Figure 2 illustrates the SE module and GC module, the proposed method enables the network to capture both long-range dependencies and local interactions more effectively, therefore increasing its robustness. The final speech feature is obtained using weighted averaging, allowing us to capture speaker factors related to long-term changes with greater accuracy and effectiveness. This is particularly useful in specific corpora where certain frame-level features are more unique and critical in distinguishing speakers than others.

3.2. Biometric Modalities Fusion Network

Through the linear layer in the extraction network, the voice clips and face images are transformed into audio embeddings

e_{a}

and visual embeddings

e_{v}

, we explored two different strategies for the multimodal fusion: simple feature fusion (SFF) and attention-based fusion (AF).

In SFF, we fuse

e_{a}

,

e_{v}

through vector concatenation, the content vectors from each feature are fused with the same weights, and the fusion embedding is

e_{f} = [e_{a}, e_{v}]

. To increase the performance of multimodal biometric recognition, we implement a soft attention mechanism to fuse features from different modalities, as shown in Figure 3. The fusion network allows us to handle missing or corrupt data from either modality in a natural manner.

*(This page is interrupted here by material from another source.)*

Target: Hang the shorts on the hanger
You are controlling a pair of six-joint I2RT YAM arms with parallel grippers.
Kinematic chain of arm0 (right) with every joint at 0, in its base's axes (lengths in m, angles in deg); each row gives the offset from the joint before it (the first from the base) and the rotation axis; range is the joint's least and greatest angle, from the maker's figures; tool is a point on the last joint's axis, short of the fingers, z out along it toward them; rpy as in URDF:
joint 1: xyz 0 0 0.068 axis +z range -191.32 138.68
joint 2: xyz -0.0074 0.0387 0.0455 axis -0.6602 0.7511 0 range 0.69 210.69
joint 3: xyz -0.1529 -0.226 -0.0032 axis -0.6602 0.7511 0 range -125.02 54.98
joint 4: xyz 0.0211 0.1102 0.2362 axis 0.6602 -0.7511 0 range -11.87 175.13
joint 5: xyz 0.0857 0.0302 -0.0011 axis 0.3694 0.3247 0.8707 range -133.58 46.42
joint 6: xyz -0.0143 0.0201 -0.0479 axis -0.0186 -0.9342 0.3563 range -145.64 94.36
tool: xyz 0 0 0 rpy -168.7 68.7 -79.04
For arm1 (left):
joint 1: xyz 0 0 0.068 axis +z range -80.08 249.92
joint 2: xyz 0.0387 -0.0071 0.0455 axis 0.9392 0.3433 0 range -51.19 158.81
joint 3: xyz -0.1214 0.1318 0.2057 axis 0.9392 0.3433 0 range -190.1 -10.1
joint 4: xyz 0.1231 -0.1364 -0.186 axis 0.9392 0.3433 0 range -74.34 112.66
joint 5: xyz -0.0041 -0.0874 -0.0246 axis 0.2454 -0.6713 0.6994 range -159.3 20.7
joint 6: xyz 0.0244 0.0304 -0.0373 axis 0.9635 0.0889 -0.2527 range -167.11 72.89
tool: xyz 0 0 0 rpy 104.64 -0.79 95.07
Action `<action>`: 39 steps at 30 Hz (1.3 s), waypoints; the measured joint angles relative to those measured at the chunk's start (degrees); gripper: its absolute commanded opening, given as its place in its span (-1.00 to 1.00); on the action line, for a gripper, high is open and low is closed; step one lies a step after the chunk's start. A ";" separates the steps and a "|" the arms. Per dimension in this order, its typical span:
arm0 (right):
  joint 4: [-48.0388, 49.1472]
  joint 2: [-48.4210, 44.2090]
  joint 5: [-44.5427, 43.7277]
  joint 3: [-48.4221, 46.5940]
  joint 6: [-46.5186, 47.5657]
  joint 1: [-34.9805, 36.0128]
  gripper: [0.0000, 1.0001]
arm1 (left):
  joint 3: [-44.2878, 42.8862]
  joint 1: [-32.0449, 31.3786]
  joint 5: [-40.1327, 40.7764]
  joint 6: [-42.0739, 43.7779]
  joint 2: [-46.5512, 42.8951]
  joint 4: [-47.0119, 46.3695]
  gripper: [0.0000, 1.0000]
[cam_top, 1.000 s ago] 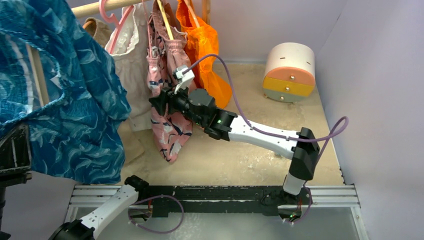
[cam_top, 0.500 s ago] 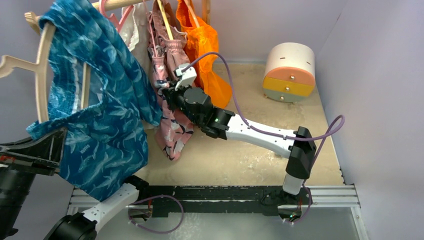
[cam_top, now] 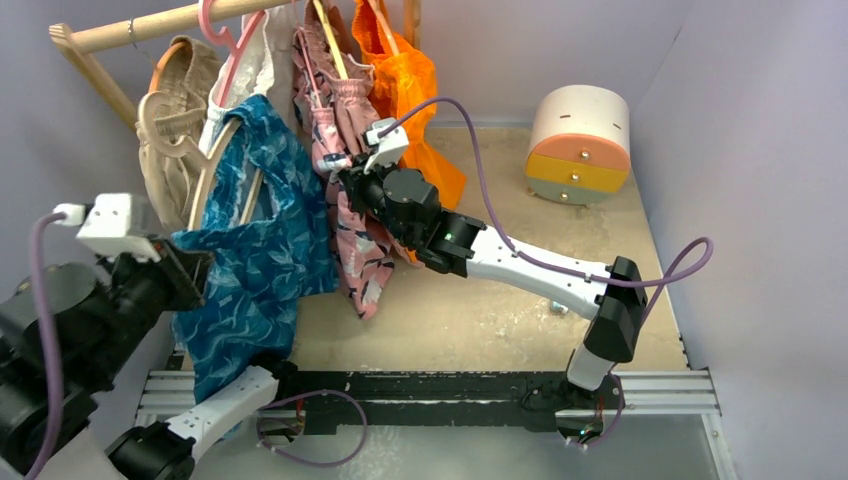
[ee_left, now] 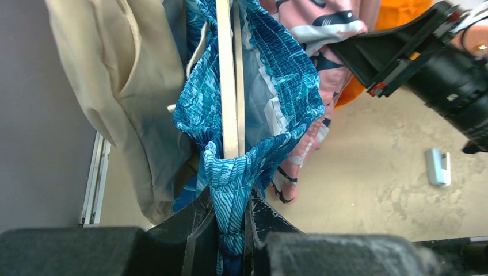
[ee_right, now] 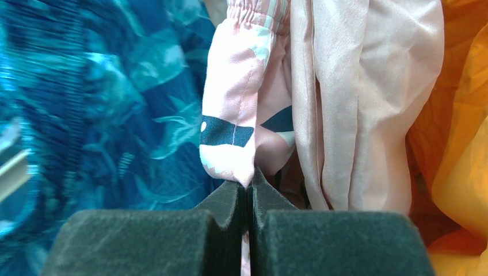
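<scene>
The blue leaf-print shorts [cam_top: 255,245] hang draped over the pale wooden hanger [cam_top: 165,120], whose hook sits below the rail in front of a beige garment. My left gripper [cam_top: 188,272] is shut on the bunched waistband of the shorts [ee_left: 233,190] at the hanger's lower end, with the hanger's bars [ee_left: 226,86] running straight up from the jaws. To the right, my right gripper [cam_top: 347,185] is shut on the hem of the pink patterned shorts [ee_right: 241,115], beside the blue shorts [ee_right: 86,115].
A wooden rail [cam_top: 150,25] at the back left carries a pink hanger [cam_top: 215,25], a beige garment [cam_top: 165,190], a white garment [cam_top: 255,70] and an orange garment [cam_top: 405,85]. A round drawer box [cam_top: 578,145] stands back right. A small grey piece [ee_left: 438,167] lies on the floor.
My left arm has carried the hanger and shorts from close to the camera at the near left back toward the rail. My right gripper has shut on the pink shorts' hem.
</scene>
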 measured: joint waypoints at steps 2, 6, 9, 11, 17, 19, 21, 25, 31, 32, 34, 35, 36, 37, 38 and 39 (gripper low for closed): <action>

First, audio embeddings and face embeddings through attention layers, compute the score as follows:

{\hat{a}}_{{a, v}} = f_{a t t} ([e_{a}, e_{v}]) = W^{T} [e_{a}, e_{v}] + b

(1)

where weight matrix W and bias vector b are the learnable parameters of the attention layer.

Through full connection (FC) layers

e_{a}

and

e_{v}

are transformed to

{\tilde{e}}_{a}

and

{\tilde{e}}_{v}

, respectively:

\begin{matrix} {\tilde{e}}_{a} & = f_{F C_a} (e_{a}) \\ {\tilde{e}}_{v} & = f_{F C_v} (e_{v}) \end{matrix}

(2)

where

{\tilde{e}}_{a}

and

{\tilde{e}}_{v}

are better suited for the subsequent fusion process. The fusion embedding

e_{f}

is then generated through a weighted sum operation:

e_{f} = \sum_{i \in {a, v}} α_{i} {\tilde{e}}_{i}, where α_{i} = \frac{exp ({\hat{a}}_{i})}{\sum_{k \in {a, v}} exp ({\hat{a}}_{k})}, i \in {a, v}

(3)

the notation

{\tilde{e}}_{i}

represents the embeddings that have been projected onto a shared embedding space that is consistent with the linear combination operation.

3.3. The Federated AMBR Method

Machine learning has been extensively utilized in IoT for extracting valuable insights from IoT data, therefore facilitating the development of intelligent applications. In the training process of a multimodal biometric recognition network, collecting sufficient and diverse voice and face data is crucial, this task can be challenging due to various factors such as privacy concerns and relevant privacy protection laws and regulations in different countries and regions, such as the GDPR.

Rather than sharing raw IoT data, FL offers an additional approach to distributing learning outcomes while maintaining data privacy. During model training, data owners hailing from various regions possess the capability to leverage their complete set of private data, as opposed to being constrained by the utilization of only partially sensitive data due to privacy apprehensions. Consequently, FL fosters secure data exchange between data owners and data requesters, enhancing the security and reliability of data sharing and ultimately enabling end users to acquire robust network models.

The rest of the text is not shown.